Search code examples
pythonchartsseabornboxplot

How to avoid plotting a box when number of abservations is too low with seaborn boxplot?


I'm using seaborn boxplot to plot a bunch of boxes representing some errors when varying a variable that ranges from 0 to 30. When that variable is low, like 0, 1 or 2, I have a lot of observations to make the box, but for values between 17 and 29 I have less than 4 observations and therefore I consider plotting a box is not appropriate, this is even more notorious in the 29th box which only has one observation, making the box absurdly thin, or in some cases where there are only two observations, drawing whiskers seems simply nonsensical.

I would like seaborn to plot in these instances the observations as fliers. That is: if the number of observations is below some threshold, plot those as fliers instead of a box.

I'm only going to include a fraction of the code to make this readable, since the code for the plot I show below is quite long.

sns.boxplot(data=data, x=days, y=error, ax=ax[1, 1], color='powderblue', width=0.7)

Where data would look something like this:

error days
-1 2
1 0
1 0
8 2
-1 2
-15 24
-1 19
-21 24
1 2
-2 1
8 0
-15 1
2 0
-8 1
3 0

So one would like to have a boxplot for the days 0, 1 and 2, which have more than two observations, but for 19 and 24 which only have 1 and 2 observations, plot them as fliers.

The plot is this.
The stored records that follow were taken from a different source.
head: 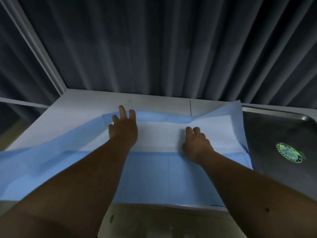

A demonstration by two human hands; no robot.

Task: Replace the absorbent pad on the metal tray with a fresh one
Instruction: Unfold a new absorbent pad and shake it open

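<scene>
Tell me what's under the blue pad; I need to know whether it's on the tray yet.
The blue pad lies on the white table, beside the metal tray, overlapping only its left edge. Both hands press it; anything beneath is hidden.

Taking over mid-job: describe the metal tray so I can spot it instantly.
Start at the white table in front of the dark curtain. The blue and white absorbent pad covers its middle; the metal tray lies just beyond the pad's right edge. It is the only shiny grey surface, bearing a round green sticker.
</scene>
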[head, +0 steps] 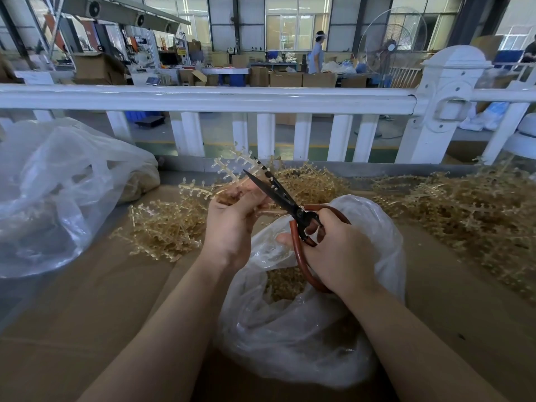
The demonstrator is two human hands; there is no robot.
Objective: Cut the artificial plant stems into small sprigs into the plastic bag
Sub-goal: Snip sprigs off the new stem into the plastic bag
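Brown cardboard (87, 300) covered the bench before a white railing (203, 97). Cutting was under way: the left hand (232, 224) pinched an artificial plant stem (229, 166) above the plastic bag (304, 329), wrist raised, fingers curled round the stalk. The right hand (336, 250) gripped the scissors (275, 190) through their red loops, blades parted at a branch. Next, probably, a clean closing snip, so the sprig dropped into the bag. Uncut stems (464, 207) lay far right.
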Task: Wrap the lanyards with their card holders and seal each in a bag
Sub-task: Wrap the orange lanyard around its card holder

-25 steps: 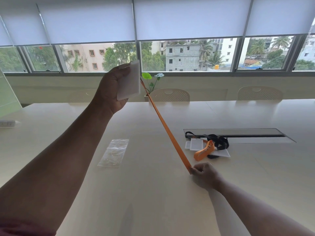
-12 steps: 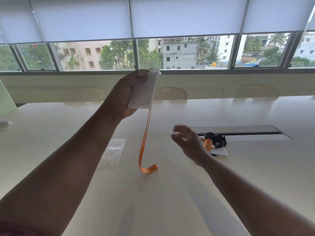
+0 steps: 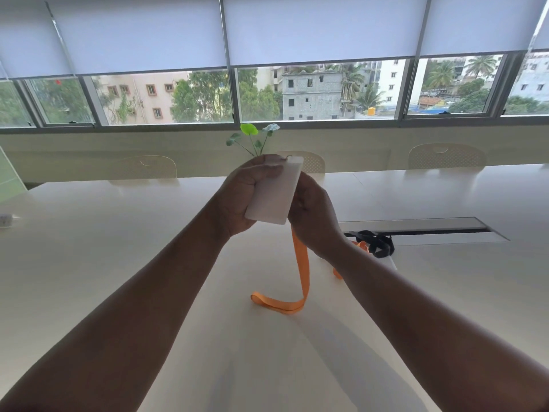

The bar plot at the top shows the amount of observations in each bin, as discussed earlier.

I could try to plot them separately, like taking off from data the observations that are causing me trouble, and scatter plot the rest separately, but that would create too much additional code, making it harder to read and longer to write, so I'm asking in case there is a simple and elegant solution that I'm unaware of.


Solution

  • Masking the valid/invalid data seems the way to go and is quite easy to do.

    You could write a custom function to combine a boxplot and a stripplot:

    def semi_boxplot(data, x, y, thresh=3, **kwargs):
        m = data.groupby(x).transform('size').ge(thresh)
        ax = sns.boxplot(x=data[x], y=data[y].where(m), **kwargs)
        sns.stripplot(x=data[x], y=data[y].mask(m), ax=ax,
                      edgecolor='grey', color='none', linewidth=1, size=6)
        return ax
    
    semi_boxplot(data, x='days', y='error', zorder=2, color='powderblue', width=0.7)
    

    Output:

    enter image description here

    Output with thresh=4:

    semi_boxplot(data, x='days', y='error', thresh=4,
                 zorder=2, color='powderblue', width=0.7)
    

    enter image description here